STILMAN: Ne va pas prendre froid. Je n'ai pas envie de te diagnostiquer une nouvelle pathologie à ta prochaine consultation. Pourquoi tu ne dors pas dans la chambre de ta fille ?

LIVINGSTONE: Là ? Parce qu'elle y est.

STILMAN: (surpris) Héra ? C'est bien la première fois que tu m'appelles à trois heures du matin pour me dire que ta fille est dans sa chambre... Elle est malade, peut-être ?

LIVINGSTONE: Elle s'est faite embarquée. Je l'ai récupéré au poste tout à l'heure. Je l'ai enfermé. J'ai barricadé la porte de sa chambre. Elle a cogné dessus une demi heure puis elle s'est calmée.

STILMAN: Elle dort ?

LIVINGSTONE: Héraclès ? A trois heures du matin ? Tu plaisantes. Non, en fait je crois qu'elle est sortie par la fenêtre, mais je n'ai pas le courage de pousser le canapé pour vérifier...

Silence

LIVINGSTONE: Tu penses que j'ai loupé l'éducation de ma fille ?

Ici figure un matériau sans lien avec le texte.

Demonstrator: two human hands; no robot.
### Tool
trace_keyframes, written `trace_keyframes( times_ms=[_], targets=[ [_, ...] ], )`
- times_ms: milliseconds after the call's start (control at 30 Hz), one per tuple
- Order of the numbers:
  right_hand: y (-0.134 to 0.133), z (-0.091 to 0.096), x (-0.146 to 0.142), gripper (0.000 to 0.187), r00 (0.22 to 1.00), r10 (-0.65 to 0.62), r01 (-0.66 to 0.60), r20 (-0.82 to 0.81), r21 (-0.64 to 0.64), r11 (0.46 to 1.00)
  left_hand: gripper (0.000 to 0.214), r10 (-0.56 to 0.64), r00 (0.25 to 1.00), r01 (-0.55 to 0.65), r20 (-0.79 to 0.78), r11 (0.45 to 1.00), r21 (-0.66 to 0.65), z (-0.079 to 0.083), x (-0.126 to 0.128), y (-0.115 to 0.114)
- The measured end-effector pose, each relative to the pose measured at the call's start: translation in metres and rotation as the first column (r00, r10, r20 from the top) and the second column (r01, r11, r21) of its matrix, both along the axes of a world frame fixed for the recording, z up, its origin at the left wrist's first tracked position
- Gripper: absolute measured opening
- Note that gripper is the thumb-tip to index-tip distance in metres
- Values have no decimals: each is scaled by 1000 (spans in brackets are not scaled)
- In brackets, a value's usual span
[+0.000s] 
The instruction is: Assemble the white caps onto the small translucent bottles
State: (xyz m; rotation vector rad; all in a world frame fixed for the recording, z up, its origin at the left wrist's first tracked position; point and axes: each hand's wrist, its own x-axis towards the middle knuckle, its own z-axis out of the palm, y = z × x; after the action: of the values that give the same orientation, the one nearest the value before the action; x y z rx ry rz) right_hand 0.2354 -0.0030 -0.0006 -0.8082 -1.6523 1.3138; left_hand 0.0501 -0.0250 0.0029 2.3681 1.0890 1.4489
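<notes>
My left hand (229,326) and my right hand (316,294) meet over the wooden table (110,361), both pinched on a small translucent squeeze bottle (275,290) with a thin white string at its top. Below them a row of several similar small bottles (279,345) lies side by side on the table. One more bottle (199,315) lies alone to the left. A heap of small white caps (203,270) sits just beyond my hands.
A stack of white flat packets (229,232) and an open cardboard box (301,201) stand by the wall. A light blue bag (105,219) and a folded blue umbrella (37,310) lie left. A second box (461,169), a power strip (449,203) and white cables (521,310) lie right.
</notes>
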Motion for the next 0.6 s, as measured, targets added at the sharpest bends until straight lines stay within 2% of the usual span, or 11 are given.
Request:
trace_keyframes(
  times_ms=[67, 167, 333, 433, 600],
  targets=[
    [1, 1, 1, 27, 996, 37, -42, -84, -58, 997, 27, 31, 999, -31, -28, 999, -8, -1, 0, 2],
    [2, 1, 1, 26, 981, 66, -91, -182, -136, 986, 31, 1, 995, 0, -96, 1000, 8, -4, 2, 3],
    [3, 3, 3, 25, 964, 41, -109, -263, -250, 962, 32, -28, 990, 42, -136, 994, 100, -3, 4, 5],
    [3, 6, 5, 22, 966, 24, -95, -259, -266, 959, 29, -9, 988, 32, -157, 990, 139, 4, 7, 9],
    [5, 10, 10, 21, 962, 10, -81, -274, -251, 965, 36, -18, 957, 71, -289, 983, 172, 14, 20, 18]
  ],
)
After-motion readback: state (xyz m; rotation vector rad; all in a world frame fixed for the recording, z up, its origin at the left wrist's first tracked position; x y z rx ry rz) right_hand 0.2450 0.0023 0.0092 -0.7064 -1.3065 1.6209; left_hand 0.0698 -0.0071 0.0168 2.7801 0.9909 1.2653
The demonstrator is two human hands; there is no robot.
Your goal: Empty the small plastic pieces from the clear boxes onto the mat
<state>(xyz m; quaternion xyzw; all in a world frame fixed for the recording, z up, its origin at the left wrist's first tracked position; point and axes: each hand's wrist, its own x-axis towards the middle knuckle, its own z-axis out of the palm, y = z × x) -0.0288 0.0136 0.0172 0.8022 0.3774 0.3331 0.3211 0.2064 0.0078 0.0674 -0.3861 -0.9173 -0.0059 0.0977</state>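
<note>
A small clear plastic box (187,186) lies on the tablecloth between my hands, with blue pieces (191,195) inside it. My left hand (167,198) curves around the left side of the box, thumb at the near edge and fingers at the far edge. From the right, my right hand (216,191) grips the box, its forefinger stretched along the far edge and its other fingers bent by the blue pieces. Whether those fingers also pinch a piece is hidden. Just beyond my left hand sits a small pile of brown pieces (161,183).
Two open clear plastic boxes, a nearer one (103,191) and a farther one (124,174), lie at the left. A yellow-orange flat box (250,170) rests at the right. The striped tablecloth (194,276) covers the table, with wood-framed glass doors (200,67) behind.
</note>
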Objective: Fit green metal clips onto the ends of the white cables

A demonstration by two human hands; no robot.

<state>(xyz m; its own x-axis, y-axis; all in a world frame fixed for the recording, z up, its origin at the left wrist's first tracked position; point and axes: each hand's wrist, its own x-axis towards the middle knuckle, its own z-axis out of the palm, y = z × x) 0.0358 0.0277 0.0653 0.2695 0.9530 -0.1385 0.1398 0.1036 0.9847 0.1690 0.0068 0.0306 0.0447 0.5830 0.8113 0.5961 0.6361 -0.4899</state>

STILMAN: Ça ne fait pas le moindre doute.

LIVINGSTONE: (simplement) En plus je suis un mauvais père...

STILMAN: Tu es juste un père maladroit.

Silence

STILMAN: (récapitulant) Tu es ivre, tuberculeux, tu as encore récupéré ta fille au commissariat, tu ne veux pas qu'Ivan t'aimes, mais tu ne veux pas qu'il parte, et tu lis Iphigénie. Bien. Si nous avons fait le tour, je vais te laisser poursuivre ta lecture...

LIVINGSTONE: Je crois que je vais en rester là, je suis trop fatigué, trop imbibé, trop vieux et trop con pour apprécier la poésie de cette tragique histoire... (court silence) Dis moi, il va la tuer ou pas sa fille, ce con ?

STILMAN: Lit.

LIVINGSTONE: (soudainement) Stilman !

STILMAN: (las) Oui ?

LIVINGSTONE: Il me faudrait une ordonnance...

STILMAN: Alors passe me voir demain, j'ai aussi besoin de sommeil, merde.

LIVINGSTONE: (abandonnant la partie) Bien. Ça m'a fait plaisir de te parler.

STILMAN: (sincère) Moi aussi, malgré tout.

LIVINGSTONE: Toutes mes amitiés à la belle rousse.

STILMAN: Je n'y manquerais pas...

Sylvius raccroche.

Il s'assoie sur le bord du lit, tambourinant contre téléphone.

La femme pousse un soupir et se redresse légèrement.

LA FEMME: Qui c'était ?

STILMAN: (avec un sourire) Ma maitresse numéro 8. Je lui manquais.

LA FEMME: Salaud. Je suis quel numéro ?

STILMAN: La numéro 1, bien sûr.

LA FEMME: Bien sûr. (après un court silence) C'était l'hôpital ? Tu vas partir ?

STILMAN: Non. C'était un roi malade qui avait besoin de parler à sa conscience. D'ailleurs il te salue.